This is a live mirror of the Perl 5 development currently hosted at https://github.com/perl/perl5
Refactor utf8 to code point conversion
Most such conversions occur in the inlined function
Perl_utf8n_to_uvchr_msgs(), which several macros like utf8n_to_uvchr()
expand to.
This commit effectively removes a conditional from inside the loop, and
avoids some conditionals when converting the common case of the input
being UTF-8 invariant (ASCII on ASCII platforms).
Prior to this commit, the code did something different the first time
through the loop than the other times. By hoisting that to pre-loop
initialization, that conditional is removed from each iteration. That
meant rearranging the loop to be a while(1), and have its exit
conditions in the middle.
All calls to this function from the Perl core pass in a non-empty
string. But outside calls could conceivably pass an empty one which
could lead to reading outside the buffer. An extra check is added to
non-core calls, as is already done elsewhere.

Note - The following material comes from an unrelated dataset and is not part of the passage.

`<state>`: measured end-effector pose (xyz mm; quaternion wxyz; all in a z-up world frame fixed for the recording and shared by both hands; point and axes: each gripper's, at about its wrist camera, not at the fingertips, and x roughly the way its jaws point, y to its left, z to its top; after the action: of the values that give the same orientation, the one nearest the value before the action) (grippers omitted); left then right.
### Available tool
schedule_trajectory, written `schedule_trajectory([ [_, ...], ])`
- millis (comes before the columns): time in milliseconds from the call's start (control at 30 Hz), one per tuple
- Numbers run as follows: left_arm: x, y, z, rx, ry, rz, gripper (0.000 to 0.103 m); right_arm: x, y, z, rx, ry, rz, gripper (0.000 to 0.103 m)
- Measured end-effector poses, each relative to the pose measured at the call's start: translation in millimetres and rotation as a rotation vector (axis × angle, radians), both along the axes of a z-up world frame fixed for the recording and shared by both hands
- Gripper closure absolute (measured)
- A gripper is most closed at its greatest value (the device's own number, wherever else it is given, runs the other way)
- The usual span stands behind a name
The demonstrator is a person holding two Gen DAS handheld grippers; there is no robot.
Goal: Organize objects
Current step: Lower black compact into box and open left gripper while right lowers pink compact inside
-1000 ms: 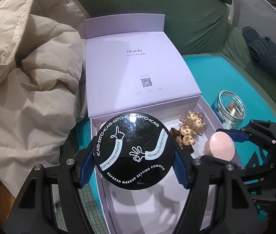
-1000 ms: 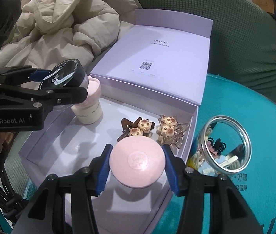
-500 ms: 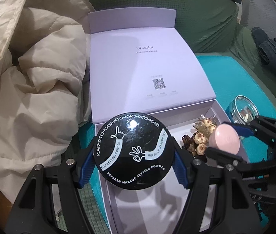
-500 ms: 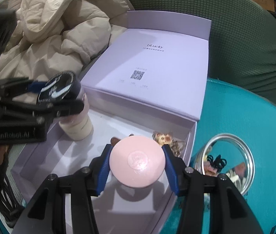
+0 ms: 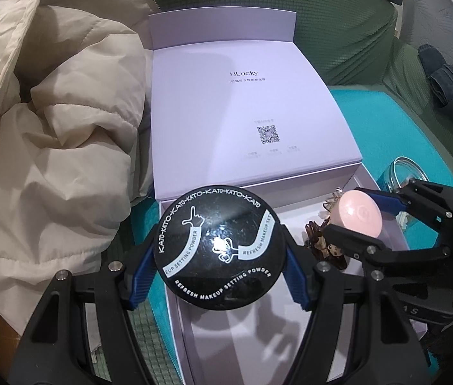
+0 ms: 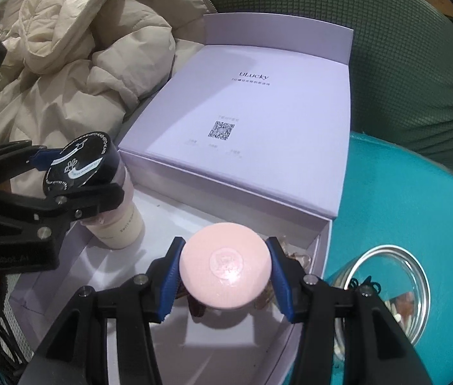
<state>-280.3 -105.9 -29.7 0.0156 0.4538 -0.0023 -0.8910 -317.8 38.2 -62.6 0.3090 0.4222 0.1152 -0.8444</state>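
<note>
A green sofa (image 6: 418,64) is carrying everything, with a cream puffer coat (image 5: 50,160) lying heaped just left of the box. The lilac box (image 6: 319,256) is sitting open on a teal cushion (image 6: 402,192), its lid (image 5: 242,122) lying flat behind the box tray with the logo and QR code facing up. A glass jar (image 6: 418,276) is standing on the cushion just right of the box, its mouth open and small bits inside.

The left claw (image 5: 218,258) is pinching a black powder jar (image 5: 216,250) by its sides, holding it over the box's near-left part, lid up. In the right wrist view a cream bottle (image 6: 120,227) is standing inside the box at its left wall, partly hidden behind that claw.

The right claw (image 6: 224,272) is pinching a pink compact (image 6: 224,266), holding it flat above the box's right half. Brown hair clips (image 5: 322,243) with small bear shapes are lying on the box floor under and just behind the compact, mostly covered by it.
</note>
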Motion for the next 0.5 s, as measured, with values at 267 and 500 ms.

This change means that calls from core execute no more conditionals than
the typical:
if (UTF8_IS_INVARIANT(*s)) {
code_point = *s;
}
else {
code_point = utf8n_to_uvchr(s, ...)
}
I'm therefore thinking these can now just be replaced by the simpler
code_point = utf8n_to_uvchr(s, ...)
without a noticeable hit in performance. The essential difference is
that the former gets its code point from the string already being
examined, and the latter looks up data in a 450 byte static array that
is referred to constantly, so is likely to be cached.